2015 war ein erfolgreiches Jahr für InterNICHE. Dank Netzwerkaktionen und gut zugänglichen Informationen nimmt die Sensibilisierung für Alternativmethoden zu; und der technologische Fortschritt ermöglicht immer bessere Lehrmethoden und Lösungen für die wirtschaftlichen und praktischen Herausforderungen von Hochschulen, die auf tierfreie Ersatzmethoden umsteigen wollen. Auch die Nachfrage nach alternativen Studienprogrammen steigt. Alle diese Faktoren weisen auf Fortschritte hin, die sowohl den Rechten der Tiere als auch der Qualität der Bildung zugutekommen. Dieser Bericht fasst einen Teil der Tätigkeiten von InterNICHE zusammen. Im Vordergrund stehen dabei die Aktivitäten, die 2015 dank der finanziellen Unterstützung der LSCV ermöglicht wurden.

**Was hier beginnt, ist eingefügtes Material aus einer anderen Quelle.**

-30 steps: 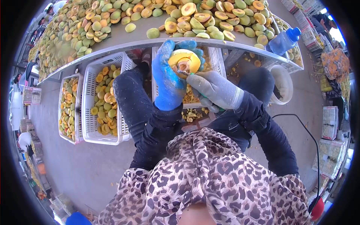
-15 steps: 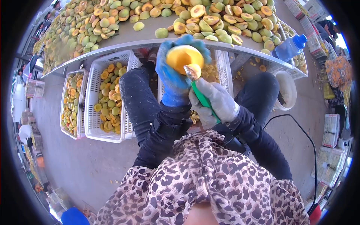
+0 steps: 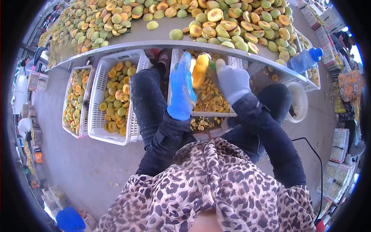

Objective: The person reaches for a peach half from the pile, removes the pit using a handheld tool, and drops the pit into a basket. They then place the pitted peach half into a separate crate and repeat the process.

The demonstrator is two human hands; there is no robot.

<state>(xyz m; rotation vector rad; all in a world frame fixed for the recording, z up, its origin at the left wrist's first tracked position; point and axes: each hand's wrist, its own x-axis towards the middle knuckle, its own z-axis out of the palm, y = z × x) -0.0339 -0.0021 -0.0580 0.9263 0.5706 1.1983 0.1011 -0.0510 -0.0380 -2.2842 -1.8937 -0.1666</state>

Die Aktivitäten von InterNICHE in verschiedenen Ländern

Kenia

Gemeinsam mit der Partnerorganisation Africa Network for Animal Welfare (ANAW) hat InterNICHE Ende 2015 an der Egerton University eine nationale Tagung für Dozierende im Bereich Veterinärmedizin durchgeführt. Nick Jukes war als Referent und Teilnehmer dabei. Begleitet wurde er von Dr. Fawzy Elnady aus Ägypten. In einer Multimedia-Ausstellung wurden verschiedene pädagogische Hilfsmittel aus dem Leihsystem für tierversuchsfreie Unterrichtsmaterialien präsentiert.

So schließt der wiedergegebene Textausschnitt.